■ Exercise directions ■
Up to and including the line that contains "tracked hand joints", return every line from the start of the data, unchanged.

■ Material provided ■
----

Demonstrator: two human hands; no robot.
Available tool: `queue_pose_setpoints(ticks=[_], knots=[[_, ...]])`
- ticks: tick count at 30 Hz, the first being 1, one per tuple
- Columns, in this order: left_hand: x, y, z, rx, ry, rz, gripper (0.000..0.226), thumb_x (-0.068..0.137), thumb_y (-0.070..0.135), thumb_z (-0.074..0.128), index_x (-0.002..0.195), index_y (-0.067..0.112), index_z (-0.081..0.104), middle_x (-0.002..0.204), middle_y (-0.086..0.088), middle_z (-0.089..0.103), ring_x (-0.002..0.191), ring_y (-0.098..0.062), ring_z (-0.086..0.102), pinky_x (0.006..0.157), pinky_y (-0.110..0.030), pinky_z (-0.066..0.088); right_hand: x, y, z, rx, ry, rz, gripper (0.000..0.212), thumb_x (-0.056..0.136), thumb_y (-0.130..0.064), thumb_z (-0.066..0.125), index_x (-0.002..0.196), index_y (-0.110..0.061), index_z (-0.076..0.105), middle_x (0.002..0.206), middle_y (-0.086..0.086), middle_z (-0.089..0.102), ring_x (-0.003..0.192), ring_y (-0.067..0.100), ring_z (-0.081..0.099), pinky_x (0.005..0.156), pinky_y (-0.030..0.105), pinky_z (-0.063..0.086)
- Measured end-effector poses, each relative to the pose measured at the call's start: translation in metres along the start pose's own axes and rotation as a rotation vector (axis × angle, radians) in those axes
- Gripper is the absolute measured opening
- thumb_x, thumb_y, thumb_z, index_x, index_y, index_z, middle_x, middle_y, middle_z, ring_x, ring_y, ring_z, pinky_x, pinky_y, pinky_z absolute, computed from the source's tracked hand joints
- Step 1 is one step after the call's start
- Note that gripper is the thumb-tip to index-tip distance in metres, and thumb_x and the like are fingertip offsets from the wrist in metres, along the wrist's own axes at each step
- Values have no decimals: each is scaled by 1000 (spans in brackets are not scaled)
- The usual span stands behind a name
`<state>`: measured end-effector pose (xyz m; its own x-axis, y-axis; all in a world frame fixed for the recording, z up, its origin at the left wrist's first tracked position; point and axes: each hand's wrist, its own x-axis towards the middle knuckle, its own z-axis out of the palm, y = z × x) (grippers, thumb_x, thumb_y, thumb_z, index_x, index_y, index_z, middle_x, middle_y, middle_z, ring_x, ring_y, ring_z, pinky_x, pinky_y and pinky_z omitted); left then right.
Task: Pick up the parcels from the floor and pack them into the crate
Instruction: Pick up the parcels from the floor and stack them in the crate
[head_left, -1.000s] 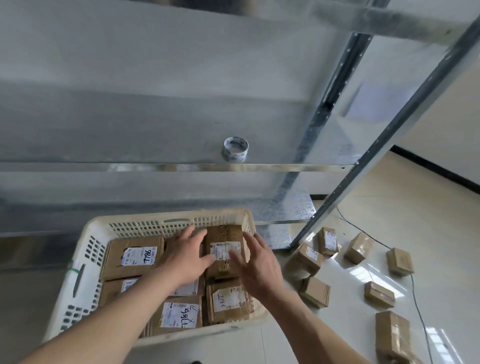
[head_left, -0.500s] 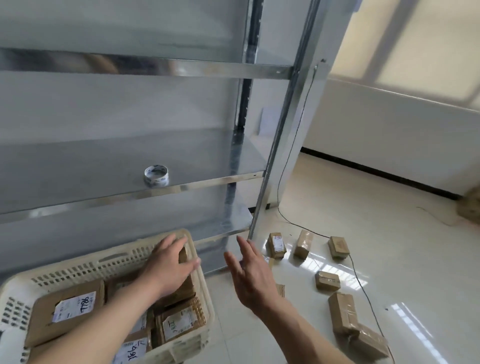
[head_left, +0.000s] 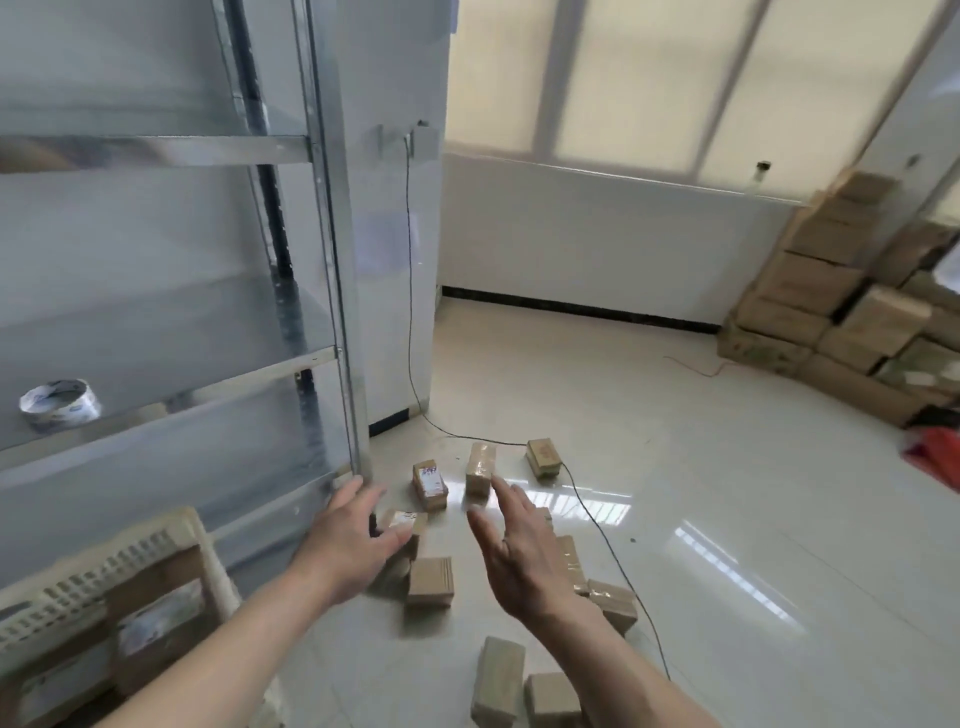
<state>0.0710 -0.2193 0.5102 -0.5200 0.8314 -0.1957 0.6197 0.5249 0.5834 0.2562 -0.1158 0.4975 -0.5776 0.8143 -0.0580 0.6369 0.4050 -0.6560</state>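
Brown cardboard parcels (head_left: 429, 582) lie scattered on the pale tiled floor (head_left: 727, 519) right ahead of me; both hands hang over them, holding nothing. My left hand (head_left: 350, 545) has its fingers (head_left: 347, 498) spread apart above a labelled parcel (head_left: 402, 525); my right hand (head_left: 519, 551) is flat, fingers straight and slightly parted, above the taped ones. Down at lower left sits the cream crate (head_left: 119, 566), parcels already inside it, just beside the metal shelving (head_left: 332, 270); a roll of tape (head_left: 60, 404) rests on one shelf. A black cable (head_left: 597, 525) runs down from the wall and threads across the floor between the parcels; stacked cartons (head_left: 831, 296) fill the far right corner, something red (head_left: 935, 457) on the floor near them.
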Motion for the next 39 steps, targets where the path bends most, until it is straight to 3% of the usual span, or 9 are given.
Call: queue_pose_setpoints(ticks=[5, 18, 23, 29, 39], knots=[[22, 47, 32, 8, -82, 95, 67, 93, 49, 58, 151, 23, 35, 158, 2, 24, 144, -18, 26, 111, -28, 25, -8, 45, -35, 41, 104, 140, 65, 104, -56, 38, 161, -27, 25, 167, -2, 27, 155, 14, 18, 124, 35, 19], [84, 108, 84, 54, -250, 326, 71, 92, 51, 59, 152, 22, 34, 161, -1, 22, 147, -21, 21, 118, -34, 21, -15, 100, -76, 11, 251, 391, 65, 104, -56, 37, 160, -25, 27, 166, -1, 28, 153, 17, 25, 120, 34, 25], [100, 111, 98, 48, -311, 341, 73, 90, 54, 59, 152, 24, 33, 162, -1, 18, 149, -21, 18, 120, -40, 21, -21, 114, -82, 34, 297, 450, 62, 105, -51, 38, 160, -24, 27, 167, 0, 28, 155, 15, 21, 120, 30, 20], [112, 120, 114, 40, -338, 337, 73, 90, 52, 61, 152, 25, 34, 163, 0, 18, 149, -18, 17, 121, -36, 18, -27, 145, -97, 69, 348, 525, 61, 105, -50, 39, 160, -24, 29, 165, 0, 31, 152, 18, 28, 119, 32, 24], [144, 175, 151, 114, -293, 246, 69, 92, 51, 58, 152, 24, 34, 162, 0, 19, 148, -20, 20, 117, -32, 21, 4, 235, -137, 121, 307, 533, 62, 105, -51, 39, 160, -24, 29, 166, 0, 29, 155, 16, 22, 124, 33, 20]])
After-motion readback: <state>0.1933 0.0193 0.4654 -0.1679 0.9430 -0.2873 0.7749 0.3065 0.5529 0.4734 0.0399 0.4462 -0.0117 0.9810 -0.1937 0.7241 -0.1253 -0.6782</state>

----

■ Task result ■
Demonstrator: two human hands; no robot.
Available tool: `queue_pose_setpoints(ticks=[_], knots=[[_, ...]])`
- ticks: tick count at 30 Hz, the first being 1, one per tuple
- Columns, in this order: left_hand: x, y, z, rx, ry, rz, gripper (0.000..0.226), thumb_x (-0.068..0.137), thumb_y (-0.070..0.135), thumb_z (-0.074..0.128), index_x (-0.002..0.195), index_y (-0.067..0.112), index_z (-0.081..0.104), middle_x (-0.002..0.204), middle_y (-0.086..0.088), middle_z (-0.089..0.103), ring_x (-0.002..0.191), ring_y (-0.098..0.062), ring_z (-0.086..0.102), pinky_x (0.006..0.157), pinky_y (-0.110..0.030), pinky_z (-0.066..0.088); right_hand: x, y, z, rx, ry, rz, gripper (0.000..0.212), thumb_x (-0.056..0.136), thumb_y (-0.130..0.064), thumb_z (-0.066..0.125), index_x (-0.002..0.196), index_y (-0.110..0.061), index_z (-0.076..0.105), middle_x (0.002..0.206), middle_y (-0.086..0.086), middle_z (-0.089..0.102), ring_x (-0.003..0.192), ring_y (-0.067..0.100), ring_z (-0.081..0.099), pinky_x (0.005..0.156), pinky_y (-0.030..0.105), pinky_z (-0.063..0.086)
- Measured end-effector poses, each relative to the pose measured at the call's start: translation in metres along the start pose's own axes and rotation as a rotation vector (axis × angle, radians) in those axes
- Gripper is the absolute measured opening
- thumb_x, thumb_y, thumb_z, index_x, index_y, index_z, middle_x, middle_y, middle_z, ring_x, ring_y, ring_z, pinky_x, pinky_y, pinky_z absolute, computed from the source's tracked hand joints

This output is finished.